## ACTIVITY:
Please write out only the lines from the line with "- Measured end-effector" to the line with "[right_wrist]", inclusive, exactly as they stand below, without the pictures.

## DATA EXCERPT:
Start of Block

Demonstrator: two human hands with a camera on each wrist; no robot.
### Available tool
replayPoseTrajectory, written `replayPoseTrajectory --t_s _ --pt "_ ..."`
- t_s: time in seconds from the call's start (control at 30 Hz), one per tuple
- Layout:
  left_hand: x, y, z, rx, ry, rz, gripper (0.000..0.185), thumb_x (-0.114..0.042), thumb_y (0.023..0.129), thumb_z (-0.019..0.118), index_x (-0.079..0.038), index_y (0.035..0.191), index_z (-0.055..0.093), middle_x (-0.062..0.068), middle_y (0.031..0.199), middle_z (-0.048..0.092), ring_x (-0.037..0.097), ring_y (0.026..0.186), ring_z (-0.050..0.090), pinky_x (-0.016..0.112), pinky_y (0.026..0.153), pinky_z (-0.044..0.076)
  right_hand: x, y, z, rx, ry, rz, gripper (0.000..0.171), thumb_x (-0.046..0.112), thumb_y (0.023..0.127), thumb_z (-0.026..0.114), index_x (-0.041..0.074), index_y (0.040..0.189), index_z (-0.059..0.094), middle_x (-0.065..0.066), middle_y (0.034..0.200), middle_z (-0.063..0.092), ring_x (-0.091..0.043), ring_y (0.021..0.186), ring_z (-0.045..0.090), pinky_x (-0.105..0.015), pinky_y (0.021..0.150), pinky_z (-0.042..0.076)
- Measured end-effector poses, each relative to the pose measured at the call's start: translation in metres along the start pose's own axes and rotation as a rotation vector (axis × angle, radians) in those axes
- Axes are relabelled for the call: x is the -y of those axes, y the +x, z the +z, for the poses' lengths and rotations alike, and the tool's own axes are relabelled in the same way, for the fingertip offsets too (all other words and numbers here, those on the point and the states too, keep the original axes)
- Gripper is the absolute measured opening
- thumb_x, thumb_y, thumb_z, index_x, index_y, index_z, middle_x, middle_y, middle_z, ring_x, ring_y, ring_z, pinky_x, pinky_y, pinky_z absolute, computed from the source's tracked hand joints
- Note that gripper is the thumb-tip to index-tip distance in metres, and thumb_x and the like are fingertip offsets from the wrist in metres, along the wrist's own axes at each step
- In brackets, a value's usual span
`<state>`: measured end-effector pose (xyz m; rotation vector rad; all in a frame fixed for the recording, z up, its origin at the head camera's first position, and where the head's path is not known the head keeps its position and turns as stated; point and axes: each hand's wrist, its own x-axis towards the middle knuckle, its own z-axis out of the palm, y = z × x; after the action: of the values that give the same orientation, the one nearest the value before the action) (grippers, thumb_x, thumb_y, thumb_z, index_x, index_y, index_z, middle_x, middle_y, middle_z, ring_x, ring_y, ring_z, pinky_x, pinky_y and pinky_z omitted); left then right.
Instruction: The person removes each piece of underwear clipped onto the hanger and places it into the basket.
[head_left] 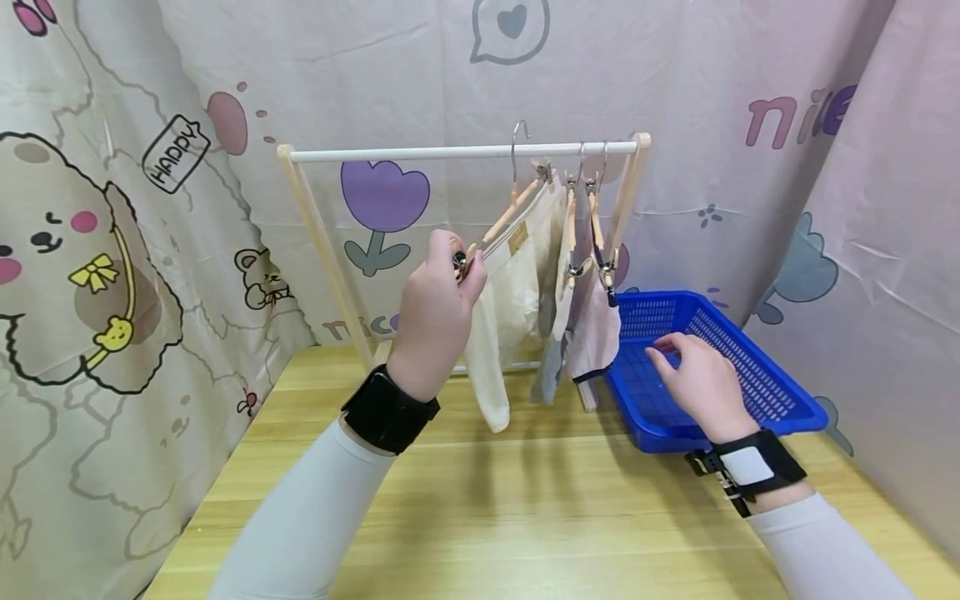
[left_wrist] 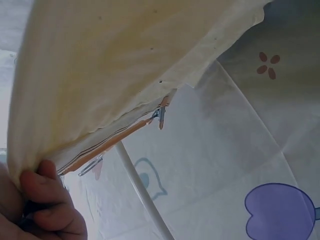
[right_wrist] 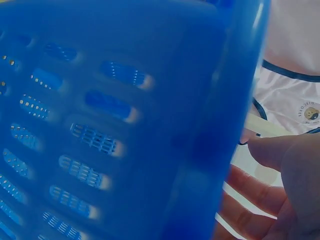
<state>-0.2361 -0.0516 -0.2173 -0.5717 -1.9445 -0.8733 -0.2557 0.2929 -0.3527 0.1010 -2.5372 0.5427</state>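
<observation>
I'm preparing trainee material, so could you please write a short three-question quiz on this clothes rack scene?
1. True or false: the left hand pinches the clip at the end of a wooden hanger carrying a cream garment.
2. Where is the right hand? A) on the rail B) over the blue basket C) flat on the table
3. How many hangers hang on the white rail?

Key: 1 true; 2 B; 3 three, all near the rail's right end.
</observation>
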Motion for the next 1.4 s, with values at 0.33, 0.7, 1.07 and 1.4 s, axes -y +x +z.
replayPoseTrajectory --t_s 0.33,0.7,1.07,1.4 --pt "0.003 -0.016 -0.017 -0.041 -0.023 -0.022 0.016 -0.009 0.102 0.059 0.004 0.103 0.050 0.019 0.086 0.068 0.026 0.070 0.067 0.037 0.060 0.056 0.002 -0.001 0.001 -0.004 0.019 -0.010 0.031 0.026 0.102 0.066 -0.001 0.115 0.069 -0.026 0.111 0.070 -0.044 0.098 0.066 -0.060 0.079 0.052" --pt "0.007 -0.037 -0.028 -0.124 0.015 0.040 0.016 -0.006 0.098 0.061 0.005 0.100 0.051 0.015 0.074 0.061 0.023 0.058 0.058 0.036 0.051 0.049 0.002 -0.001 0.005 -0.034 0.029 -0.024 0.026 0.018 0.101 0.066 -0.004 0.116 0.068 -0.028 0.108 0.069 -0.045 0.095 0.066 -0.061 0.080 0.054" --pt "0.013 -0.059 -0.039 -0.176 0.008 0.033 0.015 -0.005 0.094 0.062 0.006 0.096 0.052 0.011 0.069 0.052 0.018 0.053 0.048 0.028 0.046 0.039 0.002 -0.001 0.005 -0.070 0.030 -0.038 0.021 0.013 0.097 0.068 -0.003 0.110 0.068 -0.030 0.103 0.070 -0.047 0.091 0.066 -0.062 0.075 0.052" --pt "0.031 -0.075 -0.043 -0.242 0.004 0.018 0.016 -0.007 0.093 0.061 0.007 0.095 0.053 0.010 0.066 0.051 0.016 0.051 0.045 0.023 0.045 0.036 0.000 -0.002 0.007 -0.061 0.032 -0.043 0.019 0.011 0.097 0.067 -0.006 0.106 0.069 -0.030 0.102 0.070 -0.046 0.088 0.067 -0.061 0.075 0.053"
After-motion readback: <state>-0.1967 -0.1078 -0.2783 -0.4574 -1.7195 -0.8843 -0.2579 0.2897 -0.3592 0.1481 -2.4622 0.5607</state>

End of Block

## ANSWER SECTION:
- Measured end-effector poses, each relative to the pose measured at the call's start: translation in metres along the start pose's own axes and rotation as a rotation vector (axis × angle, radians) in those axes
- Axes are relabelled for the call: x is the -y of those axes, y the +x, z the +z, for the poses' lengths and rotations alike, and the tool's own axes are relabelled in the same way, for the fingertip offsets too (all other words and numbers here, those on the point and the states too, keep the original axes)
- Gripper is the absolute measured opening
- thumb_x, thumb_y, thumb_z, index_x, index_y, index_z, middle_x, middle_y, middle_z, ring_x, ring_y, ring_z, pinky_x, pinky_y, pinky_z absolute, computed from the source's tracked hand joints
- Note that gripper is the thumb-tip to index-tip distance in metres, and thumb_x and the like are fingertip offsets from the wrist in metres, along the wrist's own axes at each step
- In brackets, a value's usual span
`<state>`: measured end-effector pose (xyz m; rotation vector rad; all in a frame fixed for the recording, z up, its origin at the head camera's first position, and where the head's path is not known the head keeps its position and turns as stated; point and axes: each hand's wrist, its own x-axis towards the middle knuckle, its own z-axis out of the palm, y = z × x; after the action: of the values that give the same orientation, the one nearest the value before the action) (grippers, thumb_x, thumb_y, thumb_z, index_x, index_y, index_z, middle_x, middle_y, middle_z, ring_x, ring_y, ring_z, pinky_x, pinky_y and pinky_z omitted); left then right.
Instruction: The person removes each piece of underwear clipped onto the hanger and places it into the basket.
[head_left] 
[left_wrist] 
[right_wrist] 

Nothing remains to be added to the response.